The Settlement Agreement is silent as to the amount of Plaintiffs' request for attorneys' fees, it just provides “Settlement Class Counsel and other counsel with a basis to seek the payment of Class Attorneys' Fees and Expenses may apply to the Court for a reasonable award of Class Attorney's Fees and Expenses (“Fee and Expense Award”) from the Settlement Fund.” (Dkt. No. 601-2 at § 15.1.) It also indicates Class Counsel may “apply to the court in the People's Action for a reasonable award of Common Benefit Fees.” (Id. at § 15.2.) In the motion for preliminary approval, Plaintiffs indicate they will seek an award of up to 30% of the Gross Settlement Fund (plus 30% of interest accrued) and expenses of up to $7,000,000, plus an additional $1,000.000 for notice and claims administration costs. (Dkt. No. 601 at 27.)
At oral argument, the Court expressed two concerns regarding the request for attorneys' fees: (1) given the high amount of litigation costs, any request for attorneys' fees should be on the Net Settlement Amount and not the Gross Settlement Amount; and (2) while Plaintiffs disclosed they would seek fees in the AG Action as well, it was not clear whether those fee requests would be duplicative. Plaintiffs' supplemental submission addresses the Court's concerns. Plaintiffs have agreed to seek 30 percent of the Net Settlement Fund, not the Gross Settlement Fund, for attorneys' fees. (Dkt. No. 613 at 4; Dkt. No. 613-2 at 17.) Plaintiffs have also revised the notice to clarify the fee requests will not be duplicative. (Dkt. No. 613-2 at 17.)
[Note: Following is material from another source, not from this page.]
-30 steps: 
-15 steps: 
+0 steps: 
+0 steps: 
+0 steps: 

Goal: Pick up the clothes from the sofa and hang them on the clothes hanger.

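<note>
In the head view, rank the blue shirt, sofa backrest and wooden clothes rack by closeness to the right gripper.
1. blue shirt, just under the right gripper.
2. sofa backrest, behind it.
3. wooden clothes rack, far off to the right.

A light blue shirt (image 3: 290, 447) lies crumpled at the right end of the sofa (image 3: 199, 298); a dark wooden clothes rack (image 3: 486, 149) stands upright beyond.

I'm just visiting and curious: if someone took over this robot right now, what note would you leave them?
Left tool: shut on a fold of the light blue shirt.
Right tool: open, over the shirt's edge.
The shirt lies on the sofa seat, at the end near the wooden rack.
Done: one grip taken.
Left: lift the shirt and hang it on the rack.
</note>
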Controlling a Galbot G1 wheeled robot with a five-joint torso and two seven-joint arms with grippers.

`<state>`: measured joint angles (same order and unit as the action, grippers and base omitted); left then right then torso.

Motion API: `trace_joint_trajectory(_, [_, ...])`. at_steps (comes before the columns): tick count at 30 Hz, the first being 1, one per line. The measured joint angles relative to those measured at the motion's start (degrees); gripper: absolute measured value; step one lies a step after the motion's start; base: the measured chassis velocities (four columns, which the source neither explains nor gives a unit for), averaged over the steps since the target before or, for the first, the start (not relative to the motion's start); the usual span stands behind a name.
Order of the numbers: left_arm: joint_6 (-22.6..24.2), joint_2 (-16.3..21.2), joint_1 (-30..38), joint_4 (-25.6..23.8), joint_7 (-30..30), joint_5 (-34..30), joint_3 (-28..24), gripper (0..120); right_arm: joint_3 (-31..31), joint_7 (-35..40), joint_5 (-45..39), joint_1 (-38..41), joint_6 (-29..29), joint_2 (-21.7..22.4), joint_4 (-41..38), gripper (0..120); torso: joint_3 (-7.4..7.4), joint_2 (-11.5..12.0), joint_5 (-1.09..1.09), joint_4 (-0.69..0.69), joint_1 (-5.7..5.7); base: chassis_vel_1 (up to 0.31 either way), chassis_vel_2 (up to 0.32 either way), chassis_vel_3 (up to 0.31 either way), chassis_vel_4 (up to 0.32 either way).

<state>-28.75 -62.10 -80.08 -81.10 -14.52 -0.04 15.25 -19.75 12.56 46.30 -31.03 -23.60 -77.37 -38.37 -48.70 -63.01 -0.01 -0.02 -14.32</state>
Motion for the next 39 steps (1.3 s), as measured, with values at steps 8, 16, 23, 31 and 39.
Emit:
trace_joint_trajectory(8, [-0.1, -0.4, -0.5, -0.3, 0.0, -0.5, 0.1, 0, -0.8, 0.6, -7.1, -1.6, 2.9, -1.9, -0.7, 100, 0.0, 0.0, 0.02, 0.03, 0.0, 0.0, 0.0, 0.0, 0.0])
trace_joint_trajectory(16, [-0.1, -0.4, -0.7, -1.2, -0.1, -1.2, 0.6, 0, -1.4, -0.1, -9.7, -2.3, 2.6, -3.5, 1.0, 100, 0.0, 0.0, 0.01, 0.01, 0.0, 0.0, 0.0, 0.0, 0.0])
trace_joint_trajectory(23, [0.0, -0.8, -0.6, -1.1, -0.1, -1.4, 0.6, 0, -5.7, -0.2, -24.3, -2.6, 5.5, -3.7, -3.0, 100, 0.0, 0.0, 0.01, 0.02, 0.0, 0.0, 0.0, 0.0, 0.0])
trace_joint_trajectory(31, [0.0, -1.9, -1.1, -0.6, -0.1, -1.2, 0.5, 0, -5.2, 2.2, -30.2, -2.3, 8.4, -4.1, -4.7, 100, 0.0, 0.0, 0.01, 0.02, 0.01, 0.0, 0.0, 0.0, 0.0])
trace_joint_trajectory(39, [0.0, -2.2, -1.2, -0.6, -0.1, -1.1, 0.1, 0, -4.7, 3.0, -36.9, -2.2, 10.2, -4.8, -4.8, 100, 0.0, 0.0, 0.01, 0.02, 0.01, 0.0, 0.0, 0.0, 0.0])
Plaintiffs shall submit a motion for attorneys' fees, including declarations and detailed billing records, so the Court may determine an appropriate lodestar figure, and to allow Settlement Class Members the opportunity to object to the requested fees. See In re Mercury, 618 F.3d at 995 (holding that class members must “have an opportunity to oppose class counsel's fee motion” before the deadline for filing objections set forth in the class notice). Plaintiffs shall also include information about any request for Common Benefit Fees and an analysis of the combined fee request in relation to their lodestar. Counsel shall also submit detailed information in support of their request for $7,000,000 in litigation expenses so the Court can determine whether such costs are reasonable expenses incurred for the benefit of the class.
CONCLUSION
For the reasons stated above, the Court GRANTS preliminary approval of the class action settlement as follows:
1. This action is provisionally certified as a class action, for settlement purposes only, pursuant to Federal Rule of Civil Procedure 23. The Court preliminarily certifies the following Settlement Class:
(a) natural persons who, at the time of purchase, were not residents of the State of California, and (b) all Persons that are not natural persons, wherever located, that: (i) purchased Gasoline from a retailer, (ii) for their own use and not for resale, (iii) within the State of California, (iv) from February 18, 2015, through May 31, 2017.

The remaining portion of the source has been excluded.